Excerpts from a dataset

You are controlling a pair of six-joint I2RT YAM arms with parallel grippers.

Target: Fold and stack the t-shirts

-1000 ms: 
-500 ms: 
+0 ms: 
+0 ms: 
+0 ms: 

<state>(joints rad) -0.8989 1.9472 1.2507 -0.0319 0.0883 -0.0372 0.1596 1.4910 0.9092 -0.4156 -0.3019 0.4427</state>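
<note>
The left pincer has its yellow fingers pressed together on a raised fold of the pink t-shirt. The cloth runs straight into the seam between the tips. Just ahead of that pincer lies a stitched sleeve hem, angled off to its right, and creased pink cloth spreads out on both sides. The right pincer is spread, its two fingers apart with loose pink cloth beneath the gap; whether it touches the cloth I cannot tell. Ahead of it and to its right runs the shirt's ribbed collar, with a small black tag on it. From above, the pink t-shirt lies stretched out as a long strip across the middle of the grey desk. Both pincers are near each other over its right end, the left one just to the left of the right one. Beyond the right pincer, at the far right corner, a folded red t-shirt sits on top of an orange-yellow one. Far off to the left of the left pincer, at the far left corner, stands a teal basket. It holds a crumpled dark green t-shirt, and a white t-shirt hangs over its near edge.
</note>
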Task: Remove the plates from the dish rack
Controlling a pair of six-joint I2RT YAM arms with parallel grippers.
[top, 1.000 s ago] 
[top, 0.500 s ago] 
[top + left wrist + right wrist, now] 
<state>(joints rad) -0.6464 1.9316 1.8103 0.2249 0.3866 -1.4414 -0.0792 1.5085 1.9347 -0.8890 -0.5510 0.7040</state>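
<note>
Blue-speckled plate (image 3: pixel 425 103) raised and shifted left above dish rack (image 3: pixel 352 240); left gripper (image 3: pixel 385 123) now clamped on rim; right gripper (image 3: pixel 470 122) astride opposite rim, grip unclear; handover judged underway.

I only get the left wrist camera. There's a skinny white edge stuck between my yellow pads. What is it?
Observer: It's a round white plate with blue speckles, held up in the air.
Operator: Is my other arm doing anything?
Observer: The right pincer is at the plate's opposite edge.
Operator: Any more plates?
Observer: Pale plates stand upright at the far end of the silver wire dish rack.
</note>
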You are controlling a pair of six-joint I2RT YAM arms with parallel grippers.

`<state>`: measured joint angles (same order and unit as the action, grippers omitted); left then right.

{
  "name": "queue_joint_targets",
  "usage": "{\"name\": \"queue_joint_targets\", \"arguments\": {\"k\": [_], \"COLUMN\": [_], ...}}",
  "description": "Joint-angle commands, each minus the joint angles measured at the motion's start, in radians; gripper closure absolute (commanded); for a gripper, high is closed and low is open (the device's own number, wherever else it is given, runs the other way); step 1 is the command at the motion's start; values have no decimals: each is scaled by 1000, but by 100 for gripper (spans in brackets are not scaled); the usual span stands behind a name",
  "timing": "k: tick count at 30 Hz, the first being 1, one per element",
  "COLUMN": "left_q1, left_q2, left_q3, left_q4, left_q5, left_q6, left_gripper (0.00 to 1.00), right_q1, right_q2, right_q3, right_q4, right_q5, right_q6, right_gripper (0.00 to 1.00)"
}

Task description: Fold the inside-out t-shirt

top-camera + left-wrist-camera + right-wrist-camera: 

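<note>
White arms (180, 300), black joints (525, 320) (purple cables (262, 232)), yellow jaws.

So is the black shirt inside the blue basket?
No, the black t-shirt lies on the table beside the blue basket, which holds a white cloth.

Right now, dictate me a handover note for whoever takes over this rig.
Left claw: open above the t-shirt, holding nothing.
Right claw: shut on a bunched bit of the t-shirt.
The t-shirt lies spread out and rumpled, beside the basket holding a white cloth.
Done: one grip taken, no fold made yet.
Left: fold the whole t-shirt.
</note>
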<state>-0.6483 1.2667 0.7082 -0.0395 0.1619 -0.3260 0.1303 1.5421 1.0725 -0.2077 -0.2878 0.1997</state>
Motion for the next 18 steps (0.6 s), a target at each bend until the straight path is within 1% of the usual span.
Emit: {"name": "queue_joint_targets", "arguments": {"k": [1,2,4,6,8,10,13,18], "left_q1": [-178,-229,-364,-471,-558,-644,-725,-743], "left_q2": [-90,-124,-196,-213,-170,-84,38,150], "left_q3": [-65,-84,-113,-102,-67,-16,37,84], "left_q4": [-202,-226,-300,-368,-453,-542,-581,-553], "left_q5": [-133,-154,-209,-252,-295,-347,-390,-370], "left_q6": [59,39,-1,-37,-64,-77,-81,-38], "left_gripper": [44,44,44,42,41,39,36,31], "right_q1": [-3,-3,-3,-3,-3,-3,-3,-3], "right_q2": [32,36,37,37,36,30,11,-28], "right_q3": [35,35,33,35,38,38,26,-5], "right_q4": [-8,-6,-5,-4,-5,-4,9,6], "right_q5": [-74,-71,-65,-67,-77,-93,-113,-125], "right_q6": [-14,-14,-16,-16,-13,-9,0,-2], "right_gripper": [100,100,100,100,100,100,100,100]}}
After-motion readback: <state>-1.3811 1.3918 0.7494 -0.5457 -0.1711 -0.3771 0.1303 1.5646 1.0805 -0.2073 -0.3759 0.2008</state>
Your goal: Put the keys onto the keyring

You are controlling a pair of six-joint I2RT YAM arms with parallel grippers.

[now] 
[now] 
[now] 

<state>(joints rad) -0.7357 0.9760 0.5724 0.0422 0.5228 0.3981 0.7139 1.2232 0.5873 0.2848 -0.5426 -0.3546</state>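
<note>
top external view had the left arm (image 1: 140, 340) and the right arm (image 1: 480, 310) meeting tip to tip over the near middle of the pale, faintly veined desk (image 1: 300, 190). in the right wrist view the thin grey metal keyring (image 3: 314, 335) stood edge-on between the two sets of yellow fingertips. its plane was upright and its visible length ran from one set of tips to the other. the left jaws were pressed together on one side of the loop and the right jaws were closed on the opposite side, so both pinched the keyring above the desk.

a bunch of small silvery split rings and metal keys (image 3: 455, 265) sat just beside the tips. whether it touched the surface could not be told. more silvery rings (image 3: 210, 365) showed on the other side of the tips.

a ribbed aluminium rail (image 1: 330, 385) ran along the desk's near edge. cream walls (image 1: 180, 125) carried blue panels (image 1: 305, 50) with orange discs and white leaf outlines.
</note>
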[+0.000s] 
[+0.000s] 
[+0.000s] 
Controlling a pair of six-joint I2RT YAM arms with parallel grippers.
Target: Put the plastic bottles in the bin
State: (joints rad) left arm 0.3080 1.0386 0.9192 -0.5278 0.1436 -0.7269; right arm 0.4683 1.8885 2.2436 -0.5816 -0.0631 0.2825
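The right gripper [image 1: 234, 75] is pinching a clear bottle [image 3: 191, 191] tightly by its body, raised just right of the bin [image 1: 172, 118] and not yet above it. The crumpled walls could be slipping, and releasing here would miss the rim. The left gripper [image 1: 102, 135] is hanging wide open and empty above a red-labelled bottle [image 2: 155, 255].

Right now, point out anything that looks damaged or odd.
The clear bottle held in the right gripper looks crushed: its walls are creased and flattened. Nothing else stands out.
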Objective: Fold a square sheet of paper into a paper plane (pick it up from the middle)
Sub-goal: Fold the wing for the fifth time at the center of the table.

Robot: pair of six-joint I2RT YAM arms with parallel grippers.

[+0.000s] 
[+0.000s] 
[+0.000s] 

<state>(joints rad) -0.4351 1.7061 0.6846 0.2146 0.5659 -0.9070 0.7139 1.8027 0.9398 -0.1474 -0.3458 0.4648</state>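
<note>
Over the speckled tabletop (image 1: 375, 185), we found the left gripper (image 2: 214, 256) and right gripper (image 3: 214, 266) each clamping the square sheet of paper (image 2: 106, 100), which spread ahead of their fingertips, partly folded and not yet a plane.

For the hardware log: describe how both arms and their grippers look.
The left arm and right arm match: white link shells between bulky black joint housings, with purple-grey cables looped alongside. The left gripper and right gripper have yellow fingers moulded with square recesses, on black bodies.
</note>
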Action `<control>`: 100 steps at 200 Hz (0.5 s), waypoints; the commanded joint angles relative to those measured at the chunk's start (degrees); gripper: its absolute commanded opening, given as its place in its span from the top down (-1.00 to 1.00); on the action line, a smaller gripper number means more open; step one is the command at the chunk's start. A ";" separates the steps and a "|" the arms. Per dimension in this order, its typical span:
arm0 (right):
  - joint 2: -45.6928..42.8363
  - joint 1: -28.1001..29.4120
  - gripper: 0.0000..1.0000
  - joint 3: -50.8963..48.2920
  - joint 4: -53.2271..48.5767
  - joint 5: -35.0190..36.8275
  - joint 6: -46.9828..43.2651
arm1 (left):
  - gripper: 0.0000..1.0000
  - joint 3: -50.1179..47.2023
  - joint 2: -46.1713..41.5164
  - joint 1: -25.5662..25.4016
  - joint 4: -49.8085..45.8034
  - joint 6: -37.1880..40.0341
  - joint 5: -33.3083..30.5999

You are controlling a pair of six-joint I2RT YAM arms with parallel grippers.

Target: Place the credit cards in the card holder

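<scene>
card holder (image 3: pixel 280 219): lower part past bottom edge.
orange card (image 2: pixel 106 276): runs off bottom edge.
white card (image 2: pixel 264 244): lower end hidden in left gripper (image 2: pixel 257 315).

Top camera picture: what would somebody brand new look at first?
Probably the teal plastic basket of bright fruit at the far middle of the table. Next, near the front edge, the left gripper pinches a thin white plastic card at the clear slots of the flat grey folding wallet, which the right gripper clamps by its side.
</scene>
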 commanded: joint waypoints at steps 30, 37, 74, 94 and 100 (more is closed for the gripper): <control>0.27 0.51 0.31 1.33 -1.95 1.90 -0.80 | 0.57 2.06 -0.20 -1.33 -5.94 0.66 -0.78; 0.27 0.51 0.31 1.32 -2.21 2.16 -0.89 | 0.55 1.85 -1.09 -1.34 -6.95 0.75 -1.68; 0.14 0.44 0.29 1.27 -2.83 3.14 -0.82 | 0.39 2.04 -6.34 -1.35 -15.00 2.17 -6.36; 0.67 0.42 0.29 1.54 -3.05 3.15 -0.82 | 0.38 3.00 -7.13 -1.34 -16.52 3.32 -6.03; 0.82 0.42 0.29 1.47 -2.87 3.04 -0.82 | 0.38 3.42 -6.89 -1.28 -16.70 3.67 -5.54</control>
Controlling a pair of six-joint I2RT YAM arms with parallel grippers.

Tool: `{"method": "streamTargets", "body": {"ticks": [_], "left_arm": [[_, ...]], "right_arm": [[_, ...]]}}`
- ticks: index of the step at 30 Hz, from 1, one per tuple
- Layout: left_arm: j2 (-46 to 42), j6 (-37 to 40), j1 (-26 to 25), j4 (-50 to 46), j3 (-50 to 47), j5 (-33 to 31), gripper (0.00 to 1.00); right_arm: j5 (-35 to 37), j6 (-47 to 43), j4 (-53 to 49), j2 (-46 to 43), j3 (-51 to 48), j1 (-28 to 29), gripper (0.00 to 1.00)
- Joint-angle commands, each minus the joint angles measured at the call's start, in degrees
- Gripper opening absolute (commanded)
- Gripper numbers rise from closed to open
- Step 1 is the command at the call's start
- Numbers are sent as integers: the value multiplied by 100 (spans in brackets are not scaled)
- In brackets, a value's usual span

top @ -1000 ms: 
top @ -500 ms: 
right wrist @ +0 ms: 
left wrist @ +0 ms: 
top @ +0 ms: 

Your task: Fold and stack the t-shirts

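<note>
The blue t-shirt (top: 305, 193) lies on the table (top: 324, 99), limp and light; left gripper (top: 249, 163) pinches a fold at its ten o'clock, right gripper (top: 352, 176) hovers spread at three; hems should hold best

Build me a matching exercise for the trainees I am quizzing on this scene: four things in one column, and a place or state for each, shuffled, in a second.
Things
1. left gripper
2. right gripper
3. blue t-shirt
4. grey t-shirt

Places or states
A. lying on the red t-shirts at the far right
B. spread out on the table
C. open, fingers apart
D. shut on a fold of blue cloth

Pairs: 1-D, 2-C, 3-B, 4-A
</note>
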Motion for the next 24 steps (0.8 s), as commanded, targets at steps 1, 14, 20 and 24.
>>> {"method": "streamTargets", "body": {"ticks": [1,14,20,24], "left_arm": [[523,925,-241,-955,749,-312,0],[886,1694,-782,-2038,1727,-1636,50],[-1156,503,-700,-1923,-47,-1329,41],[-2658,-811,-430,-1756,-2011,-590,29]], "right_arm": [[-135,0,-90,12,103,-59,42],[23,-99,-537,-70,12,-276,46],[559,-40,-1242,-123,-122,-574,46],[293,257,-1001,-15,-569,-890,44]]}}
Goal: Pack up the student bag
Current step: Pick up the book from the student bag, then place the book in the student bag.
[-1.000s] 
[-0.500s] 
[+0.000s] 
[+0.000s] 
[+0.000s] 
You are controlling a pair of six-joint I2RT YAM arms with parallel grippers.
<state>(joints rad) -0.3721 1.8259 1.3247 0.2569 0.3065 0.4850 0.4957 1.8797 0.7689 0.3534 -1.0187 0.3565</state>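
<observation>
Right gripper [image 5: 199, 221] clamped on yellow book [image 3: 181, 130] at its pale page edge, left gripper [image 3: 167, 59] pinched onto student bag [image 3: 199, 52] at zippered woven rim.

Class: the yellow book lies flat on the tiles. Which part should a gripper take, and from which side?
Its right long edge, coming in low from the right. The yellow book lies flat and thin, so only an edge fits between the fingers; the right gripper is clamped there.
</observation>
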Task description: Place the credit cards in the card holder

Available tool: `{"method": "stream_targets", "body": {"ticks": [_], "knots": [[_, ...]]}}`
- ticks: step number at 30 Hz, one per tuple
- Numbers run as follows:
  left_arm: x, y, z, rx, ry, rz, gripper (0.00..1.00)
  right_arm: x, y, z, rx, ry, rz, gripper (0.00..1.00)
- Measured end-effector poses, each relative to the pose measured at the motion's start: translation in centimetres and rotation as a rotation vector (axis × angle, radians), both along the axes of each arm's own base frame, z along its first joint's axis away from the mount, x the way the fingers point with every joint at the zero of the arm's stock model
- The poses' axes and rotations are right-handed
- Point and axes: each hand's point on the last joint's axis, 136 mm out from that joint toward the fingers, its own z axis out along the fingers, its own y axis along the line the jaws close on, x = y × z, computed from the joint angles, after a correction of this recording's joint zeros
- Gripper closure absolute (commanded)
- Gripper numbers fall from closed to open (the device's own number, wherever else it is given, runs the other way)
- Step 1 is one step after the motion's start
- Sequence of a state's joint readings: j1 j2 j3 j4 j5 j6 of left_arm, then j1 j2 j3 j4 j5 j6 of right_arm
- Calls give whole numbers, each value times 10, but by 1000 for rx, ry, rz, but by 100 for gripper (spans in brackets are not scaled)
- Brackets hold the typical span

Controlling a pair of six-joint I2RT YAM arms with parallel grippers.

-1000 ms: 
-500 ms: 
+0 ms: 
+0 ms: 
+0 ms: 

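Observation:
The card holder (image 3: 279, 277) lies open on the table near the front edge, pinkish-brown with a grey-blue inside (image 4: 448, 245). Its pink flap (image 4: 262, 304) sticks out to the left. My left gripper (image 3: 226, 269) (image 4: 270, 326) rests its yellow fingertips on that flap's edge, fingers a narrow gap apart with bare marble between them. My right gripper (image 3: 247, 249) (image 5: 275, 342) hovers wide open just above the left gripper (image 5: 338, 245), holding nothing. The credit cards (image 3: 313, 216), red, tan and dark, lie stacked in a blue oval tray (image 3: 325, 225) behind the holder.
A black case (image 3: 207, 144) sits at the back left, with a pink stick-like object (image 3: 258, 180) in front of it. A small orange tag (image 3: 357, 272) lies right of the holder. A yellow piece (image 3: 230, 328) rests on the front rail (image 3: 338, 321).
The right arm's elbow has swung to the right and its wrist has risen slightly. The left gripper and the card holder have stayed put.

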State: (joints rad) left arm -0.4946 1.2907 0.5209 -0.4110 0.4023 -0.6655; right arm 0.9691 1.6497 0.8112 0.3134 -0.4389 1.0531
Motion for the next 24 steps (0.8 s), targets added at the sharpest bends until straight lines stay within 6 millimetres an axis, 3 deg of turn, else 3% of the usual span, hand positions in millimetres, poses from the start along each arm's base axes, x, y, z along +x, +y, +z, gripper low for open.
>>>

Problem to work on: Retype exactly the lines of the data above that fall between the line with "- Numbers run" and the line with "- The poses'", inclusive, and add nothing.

Written solution:
- Numbers run as follows:
  left_arm: x, y, z, rx, ry, rz, gripper (0.00..1.00)
  right_arm: x, y, z, rx, ry, rz, gripper (0.00..1.00)
- Measured end-effector poses, each relative to the pose measured at the motion's start: translation in centimetres and rotation as a rotation vector (axis × angle, radians), both along the axes of each arm's own base frame, z along its first joint's axis away from the mount, x the way the fingers point with every joint at the zero of the arm's stock model
- The poses' axes and rotations are right-handed

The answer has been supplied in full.